Started GET "/dobuo/biokids2014/repository/archive.zip" for xxx.xxx.xxx.xxx at 2014-10-14 10:23:31 +0900 Processing by Projects::RepositoriesController#archive as ZIP Parameters: {"project_id"=>"dobuo/biokids2014"} Completed 500 Internal Server Error in 300ms Errno::ENOENT (No such file or directory @ rb_sysopen - /opt/gitlab/embedded/service/gitlab-rails/tmp/repositories/gitlab-archive-repo20141014-30705-1cpeq7w): app/models/repository.rb:150:in `method_missing' app/services/archive_repository_service.rb:12:in `execute' app/controllers/projects/repositories_controller.rb:17:in `archive'
これを見ると、No such file or directoryエラーが出ています。
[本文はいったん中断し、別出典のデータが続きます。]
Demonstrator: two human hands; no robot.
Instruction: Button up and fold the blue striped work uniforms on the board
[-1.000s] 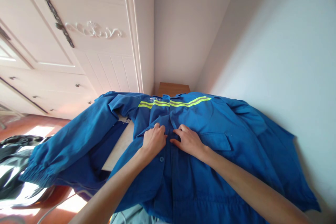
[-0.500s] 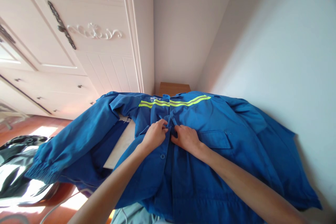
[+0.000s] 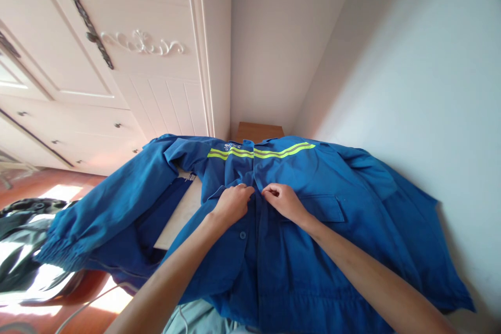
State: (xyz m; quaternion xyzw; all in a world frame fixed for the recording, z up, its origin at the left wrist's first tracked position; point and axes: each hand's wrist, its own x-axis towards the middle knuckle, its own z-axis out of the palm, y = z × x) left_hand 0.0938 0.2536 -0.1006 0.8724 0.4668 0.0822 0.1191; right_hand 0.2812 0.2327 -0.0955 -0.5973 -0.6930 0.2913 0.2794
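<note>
A blue work jacket (image 3: pixel 313 261) lies spread out front side up, with a yellow-and-grey reflective stripe (image 3: pixel 282 153) across the chest. My left hand (image 3: pixel 235 202) is closed on the left edge of its front opening. Opposite it, my right hand (image 3: pixel 284 201) pinches the right front edge, fingertips together. A narrow gap separates the two hands. Below my left hand a button (image 3: pixel 242 235) shows on the left front panel. A flap pocket (image 3: pixel 323 207) sits beside my right wrist. Whatever lies under my fingertips is hidden.
A white wardrobe (image 3: pixel 156 5) with carved trim stands at the left, and a pale wall (image 3: pixel 422 78) rises on the right. Dark and grey items (image 3: pixel 23 250) lie low at the left by a white cable (image 3: pixel 88 305). Light green cloth (image 3: pixel 199 318) shows under the jacket.
Both hands have stayed at the front opening. My right fingers have drawn closer together into a pinch and moved slightly up; my left fingers have curled lower and tighter on the edge.
</note>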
これを解決するために/opt/gitlab/embedded/service/gitlab-rails/tmp/repositoriesディレクトリを作成し、所有者を変更しておきます。# mkdir /opt/gitlab/embedded/service/gitlab-rails/tmp/repositories # chown git:root /opt/gitlab/embedded/service/gitlab-rails/tmp/repositories
You are not allowed to access some of the refs!エラーが出てpushできない
- 問題
- リポジトリにpushしようとすると以下のようなエラーが出る
% git push origin master ... remote: GitLab: You are not allowed to access some of the refs! To ssh://git@gitlab.example.com/username/project.git ! [remote rejected] master -> master (pre-receive hook declined) error: failed to push some refs to 'ssh://git@gitlab.example.com/username/project.git'
- 解法
- /var/opt/gitlab/gitlab-shell/config.ymlで指定しているrepos_pathとauth_pathにシンボリックリンクが含まれているために起こるようです。途中にシンボリックリンクが含まれないフルパスで指定します。
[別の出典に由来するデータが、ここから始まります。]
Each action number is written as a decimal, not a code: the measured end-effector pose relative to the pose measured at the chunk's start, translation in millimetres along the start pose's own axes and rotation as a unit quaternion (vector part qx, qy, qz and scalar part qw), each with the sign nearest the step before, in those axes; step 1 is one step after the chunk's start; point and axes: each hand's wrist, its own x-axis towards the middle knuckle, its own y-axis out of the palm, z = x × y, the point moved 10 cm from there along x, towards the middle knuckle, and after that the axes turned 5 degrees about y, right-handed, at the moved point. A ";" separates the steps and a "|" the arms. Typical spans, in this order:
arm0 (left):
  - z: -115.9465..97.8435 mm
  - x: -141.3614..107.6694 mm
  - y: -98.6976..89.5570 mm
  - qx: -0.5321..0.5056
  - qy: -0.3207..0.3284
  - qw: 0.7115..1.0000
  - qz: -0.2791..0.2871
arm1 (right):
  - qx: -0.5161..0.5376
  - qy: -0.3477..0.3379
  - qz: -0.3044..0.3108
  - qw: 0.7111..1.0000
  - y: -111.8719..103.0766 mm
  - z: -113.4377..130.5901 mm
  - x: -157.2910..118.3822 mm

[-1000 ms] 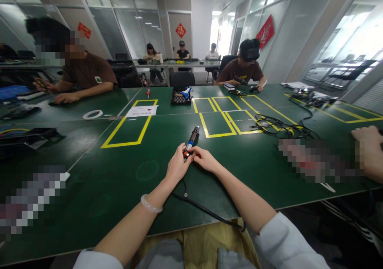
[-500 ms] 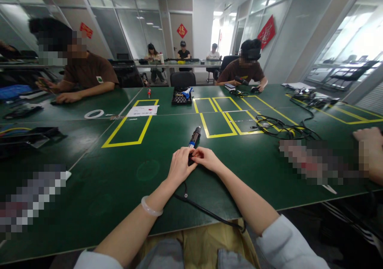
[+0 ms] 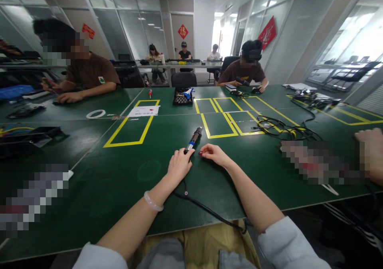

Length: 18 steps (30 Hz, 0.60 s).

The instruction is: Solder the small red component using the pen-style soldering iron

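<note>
A corded electric screwdriver point(image 3: 194, 138), black with a blue and silver band, lies on the green table point(image 3: 143, 205) with its tip pointing away from me. My left hand point(image 3: 179, 165) is closed around its rear end, hiding that part. Just right of it, apart from the tool, my right hand point(image 3: 217, 154) pinches a small red piece point(image 3: 200, 153) between thumb and fingers; its kind is too small to make out. From beneath my left hand a black cable point(image 3: 209, 212) runs to the table's near edge. A small ring terminal point(image 3: 186, 193) shows on a thin wire there.
Black cables point(image 3: 278, 127) lie coiled to the right. A black tray point(image 3: 182, 97) with parts, a white tape roll point(image 3: 95, 114) and a paper sheet point(image 3: 144, 110) lie farther back. Co-workers sit across the table; another person's hand point(image 3: 371, 151) is at the right edge.
My right hand has moved away from the screwdriver to the right, and a small red piece now shows in its fingers. My left hand stays on the tool.
</note>
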 end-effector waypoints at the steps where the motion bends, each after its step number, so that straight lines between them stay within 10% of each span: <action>1: 2.3 -0.1 -1.1 0.005 0.002 1.000 0.003 | 0.003 0.003 -0.004 1.000 -1.4 -1.1 0.3; 7: 51.1 -5.7 -6.5 0.031 -0.032 0.999 0.007 | 0.008 0.027 -0.029 0.999 -9.0 -5.0 0.7; 18: 227.5 -45.0 -30.3 0.090 -0.225 0.969 0.036 | -0.007 0.010 -0.022 1.000 -5.7 -2.7 0.1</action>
reconfigureで指定する場合は/etc/gitlab/gitlab.rbにgitlab_shell['git_data_directory'] = '/home/git-data' gitlab_rails['satellites_path'] = '/home/git-data/gitlab-satellites' gitlab_rails['gitlab_shell_repos_path'] = '/home/git-data/repositories'
あたりで指定すればいいはず(未確認)。私は面倒なのでディレクトリの場所をこの設定で変更しました。
Push Error: RPC failed; result=22, HTTP code = 413
- 原因
- nginxのアップロードサイズの上限を超えた
- 解法
- /etc/gitlab/gitlab.rbで指定することができます。
nginx['client_max_body_size'] = '512m'
こんな感じで指定すると512MBまでアップロードすることができます。